La principale différence entre QTL et GWAS repose sur le type de séquences utilisées dans l'analyse. QTL utilise des locus de gènes de liaison pour analyser les traits phénotypiques associés à l'héritage polygénique, tandis que GWAS utilise des séquences de génome entier pour analyser les polymorphismes de nucléotides uniques d'une condition particulière.
Les cartes QTL et GWAS jouent un rôle important dans les analyses génétiques pour différents traits. En outre, ils sont importants dans l'analyse de diverses conditions pathologiques d'étiologie inconnue. De plus, le séquençage joue un rôle clé dans les deux techniques. Ces techniques peuvent en outre être couplées à d'autres techniques à haut débit pour une exactitude et une précision accrues.
Qu'est-ce que QTL ?
QTL signifie Quantitative Trait Locus. C'est une région de l'ADN associée à un trait phénotypique. Généralement, un QTL donne lieu à des effets polygéniques. La distribution des QTL varie et le nombre de QTL suggère le degré de variation d'un trait phénotypique particulier. De plus, ils codent généralement pour des traits continus sous-jacents et non pour des traits discrets.
Lors de l'identification des régions QTL, il est important de séquencer une zone QTL particulière. De plus, pour faciliter les investigations et la recherche, le séquençage et le stockage des données de séquence des régions QTL communes ont lieu avec l'implication de la bioinformatique. Nous appelons cette technique la cartographie QTL. Par la suite, une base de données se constitue avec les séquences de la région QTL.
Figure 01: Analyse QTL
De plus, les applications des séquences QTL reposent principalement sur l'outil BLAST, où la similarité des séquences peut être déterminée. Il est important de déduire les relations entre les organismes. En outre, il est important de déterminer la complexité d'un phénotype polygénique particulier. Il détermine également l'évolution d'un trait particulier.
À l'heure actuelle, l'analyse QTL est associée à d'autres techniques à haut débit telles que les puces à ADN. Ceci est important dans l'analyse de l'expression du phénotype. Actuellement, les scientifiques sont très intéressés par le développement de la base de données QTL puisque les régions QTL sont responsables de nombreux traits importants de différentes espèces.
Qu'est-ce que GWAS ?
GWAS signifie Genome Wide Association Study. Il fait également référence aux études d'association du génome entier. Ces études portent principalement sur des études observationnelles. Il analyse les variantes génétiques de différents individus généralement associées à un trait spécifique. De plus, le génome entier est important pour l'analyse GWAS.
Figure 02: GWAS
GWAS est un outil important dans l'analyse des polymorphismes mononucléotidiques associés à diverses maladies. Il s'agit également d'une étude comparative des différents polymorphismes d'un seul nucléotide dans une large population. De plus, l'échantillon d'étude de GWAS est très élevé; par conséquent, il prend également le format d'une étude de cohorte transversale.

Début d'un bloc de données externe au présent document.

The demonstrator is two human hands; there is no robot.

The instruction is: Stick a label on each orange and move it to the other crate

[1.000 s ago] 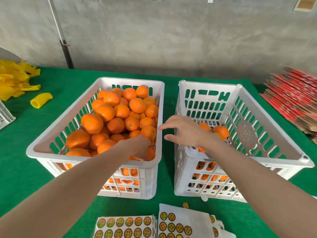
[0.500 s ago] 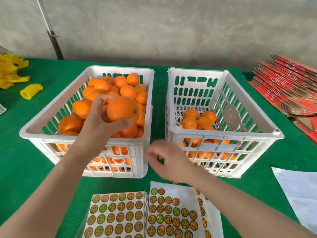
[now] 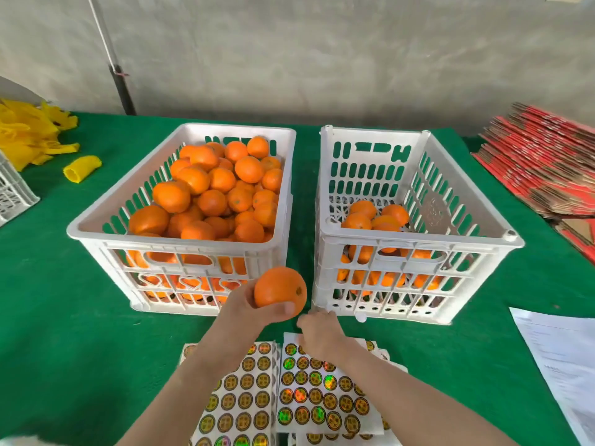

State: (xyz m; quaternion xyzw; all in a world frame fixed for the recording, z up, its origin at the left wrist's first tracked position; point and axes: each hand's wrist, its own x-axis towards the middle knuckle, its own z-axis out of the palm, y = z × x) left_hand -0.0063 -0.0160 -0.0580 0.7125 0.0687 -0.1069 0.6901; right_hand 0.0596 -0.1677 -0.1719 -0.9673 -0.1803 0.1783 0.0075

En outre, la première étude GWAS a eu lieu en ce qui concerne l'infarctus du myocarde et l'analyse des gènes associés à l'infarctus du myocarde. À l'heure actuelle, GWAS joue un rôle important dans la détermination du fond génétique de maladies complexes d'étiologie inconnue.
Quelles sont les similarités entre QTL et GWAS ?
- Ils s'appuient sur les données de séquences d'ADN pour l'analyse.
- Les deux sont associés aux antécédents génétiques de divers personnages.
- De plus, ils nécessitent des outils bioinformatiques pour déduire et interpréter les résultats.
- Elles sont faites sur de grandes populations.
Quelle est la différence entre QTL et GWAS ?
QTL analyse les traits phénotypiques associés à l'hérédité polygénique à l'aide de locus de gènes liés, tandis que GWAS analyse les polymorphismes nucléotidiques uniques d'une condition particulière à l'aide de séquences du génome entier. C'est donc la principale différence entre QTL et GWAS. La cartographie QTL est une technique comparativement moins complexe que GWAS car elle nécessite un séquençage du génome entier.
L'infographie ci-dessous résume la différence entre QTL et GWAS sous forme de tableau.
Résumé – QTL contre GWAS
La cartographie QTL et GWAS jouent un rôle majeur dans la détermination du fond génétique de divers traits phénotypiques. Ils aident également à analyser le fond génétique de différentes maladies. La cartographie QTL cartographie les gènes de liaison responsables des traits continus et implique également la cartographie des gènes d'héritage polygénique. GWAS, d'autre part, a lieu avec l'analyse du génome entier pour les polymorphismes d'un seul nucléotide. De plus, cela se produit dans une population plus large. Voici donc le résumé de la différence entre QTL et GWAS.